Reproduce the data word for word, keeping every line complete.

- [Source data]
__________________________________________________

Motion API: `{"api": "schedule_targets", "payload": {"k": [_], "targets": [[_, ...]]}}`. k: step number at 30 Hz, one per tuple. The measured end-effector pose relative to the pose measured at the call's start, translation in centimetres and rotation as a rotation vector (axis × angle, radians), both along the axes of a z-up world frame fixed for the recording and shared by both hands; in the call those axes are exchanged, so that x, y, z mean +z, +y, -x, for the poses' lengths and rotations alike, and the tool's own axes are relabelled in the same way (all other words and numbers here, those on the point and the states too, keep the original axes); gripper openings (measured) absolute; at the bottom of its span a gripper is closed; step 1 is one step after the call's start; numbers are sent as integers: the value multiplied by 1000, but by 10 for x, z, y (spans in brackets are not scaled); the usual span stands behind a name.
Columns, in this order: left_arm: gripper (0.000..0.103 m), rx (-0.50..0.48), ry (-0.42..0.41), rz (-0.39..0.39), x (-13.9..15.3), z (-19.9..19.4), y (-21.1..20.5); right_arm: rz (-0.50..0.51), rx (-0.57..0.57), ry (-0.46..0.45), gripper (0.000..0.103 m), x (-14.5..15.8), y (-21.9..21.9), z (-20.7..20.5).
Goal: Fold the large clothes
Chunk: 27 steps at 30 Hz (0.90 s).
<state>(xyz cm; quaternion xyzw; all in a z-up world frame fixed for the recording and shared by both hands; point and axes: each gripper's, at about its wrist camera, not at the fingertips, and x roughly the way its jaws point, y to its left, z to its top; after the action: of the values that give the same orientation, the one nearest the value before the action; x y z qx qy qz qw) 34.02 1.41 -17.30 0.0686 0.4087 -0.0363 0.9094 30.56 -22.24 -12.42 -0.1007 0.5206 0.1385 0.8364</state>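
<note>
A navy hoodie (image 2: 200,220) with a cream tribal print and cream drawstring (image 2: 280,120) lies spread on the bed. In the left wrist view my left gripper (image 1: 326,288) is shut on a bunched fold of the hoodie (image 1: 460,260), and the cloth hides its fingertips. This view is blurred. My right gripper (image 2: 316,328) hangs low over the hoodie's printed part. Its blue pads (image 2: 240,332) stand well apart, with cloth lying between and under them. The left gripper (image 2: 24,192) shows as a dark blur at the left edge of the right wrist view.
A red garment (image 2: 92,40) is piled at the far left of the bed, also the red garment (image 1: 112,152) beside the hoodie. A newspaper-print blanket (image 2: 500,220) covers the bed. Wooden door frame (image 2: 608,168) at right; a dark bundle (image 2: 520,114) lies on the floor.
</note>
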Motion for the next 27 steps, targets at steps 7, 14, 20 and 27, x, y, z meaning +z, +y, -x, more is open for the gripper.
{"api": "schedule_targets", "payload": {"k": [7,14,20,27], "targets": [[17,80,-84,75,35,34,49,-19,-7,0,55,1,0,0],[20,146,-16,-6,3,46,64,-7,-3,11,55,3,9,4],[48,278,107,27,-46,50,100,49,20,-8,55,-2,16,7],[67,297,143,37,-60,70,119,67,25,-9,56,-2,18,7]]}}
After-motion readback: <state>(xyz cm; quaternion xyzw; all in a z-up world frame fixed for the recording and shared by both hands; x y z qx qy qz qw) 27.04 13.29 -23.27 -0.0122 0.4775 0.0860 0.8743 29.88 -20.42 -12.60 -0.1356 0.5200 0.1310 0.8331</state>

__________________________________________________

- [Result]
Motion API: `{"api": "schedule_targets", "payload": {"k": [_], "targets": [[_, ...]]}}`. k: step number at 30 Hz, one per tuple. The measured end-effector pose relative to the pose measured at the call's start, translation in centimetres and rotation as a rotation vector (axis × angle, radians), both along the axes of a z-up world frame fixed for the recording and shared by both hands; in the call those axes are exchanged, so that x, y, z mean +z, +y, -x, for the poses' lengths and rotations alike, and the tool's own axes are relabelled in the same way (all other words and numbers here, those on the point and the states too, keep the original axes); gripper openings (measured) absolute; at the bottom of its span a gripper is closed; step 1 is one step after the call's start; numbers are sent as integers: the value multiplied by 1000, but by 10 for x, z, y (spans in brackets are not scaled); the usual span stands behind a name.
Columns, in this order: left_arm: gripper (0.000..0.103 m), rx (-0.50..0.48), ry (-0.42..0.41), rz (-0.39..0.39), x (-13.9..15.3), z (-19.9..19.4), y (-21.1..20.5); right_arm: rz (-0.50..0.51), rx (-0.57..0.57), ry (-0.46..0.45), gripper (0.000..0.103 m), x (-14.5..15.8), y (-21.9..21.9), z (-20.7..20.5).
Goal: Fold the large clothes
Chunk: 27 steps at 30 Hz (0.90 s).
<state>(xyz cm; quaternion xyzw; all in a z-up world frame fixed for the recording and shared by both hands; point and axes: each gripper's, at about its wrist camera, not at the fingertips, and x roughly the way its jaws point, y to its left, z to its top; after the action: of the values that give the same orientation, the one nearest the value before the action; x y z qx qy qz qw) 34.02 1.41 -17.30 0.0686 0.4087 -0.0363 0.9094 30.56 -22.24 -12.42 -0.1007 0.5206 0.1385 0.8364</state>
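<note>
A navy hoodie (image 2: 200,220) with a cream tribal print and cream drawstring (image 2: 280,120) lies spread on the bed. In the left wrist view my left gripper (image 1: 326,288) is shut on a bunched fold of the hoodie (image 1: 460,260), and the cloth hides its fingertips. This view is blurred. My right gripper (image 2: 316,328) hangs low over the hoodie's printed part. Its blue pads (image 2: 240,332) stand well apart, with cloth lying between and under them. The left gripper (image 2: 24,192) shows as a dark blur at the left edge of the right wrist view.
A red garment (image 2: 92,40) is piled at the far left of the bed, also the red garment (image 1: 112,152) beside the hoodie. A newspaper-print blanket (image 2: 500,220) covers the bed. Wooden door frame (image 2: 608,168) at right; a dark bundle (image 2: 520,114) lies on the floor.
</note>
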Motion for the next 27 steps, targets at steps 7, 14, 20 and 27, x, y, z meaning +z, +y, -x, more is open for the gripper.
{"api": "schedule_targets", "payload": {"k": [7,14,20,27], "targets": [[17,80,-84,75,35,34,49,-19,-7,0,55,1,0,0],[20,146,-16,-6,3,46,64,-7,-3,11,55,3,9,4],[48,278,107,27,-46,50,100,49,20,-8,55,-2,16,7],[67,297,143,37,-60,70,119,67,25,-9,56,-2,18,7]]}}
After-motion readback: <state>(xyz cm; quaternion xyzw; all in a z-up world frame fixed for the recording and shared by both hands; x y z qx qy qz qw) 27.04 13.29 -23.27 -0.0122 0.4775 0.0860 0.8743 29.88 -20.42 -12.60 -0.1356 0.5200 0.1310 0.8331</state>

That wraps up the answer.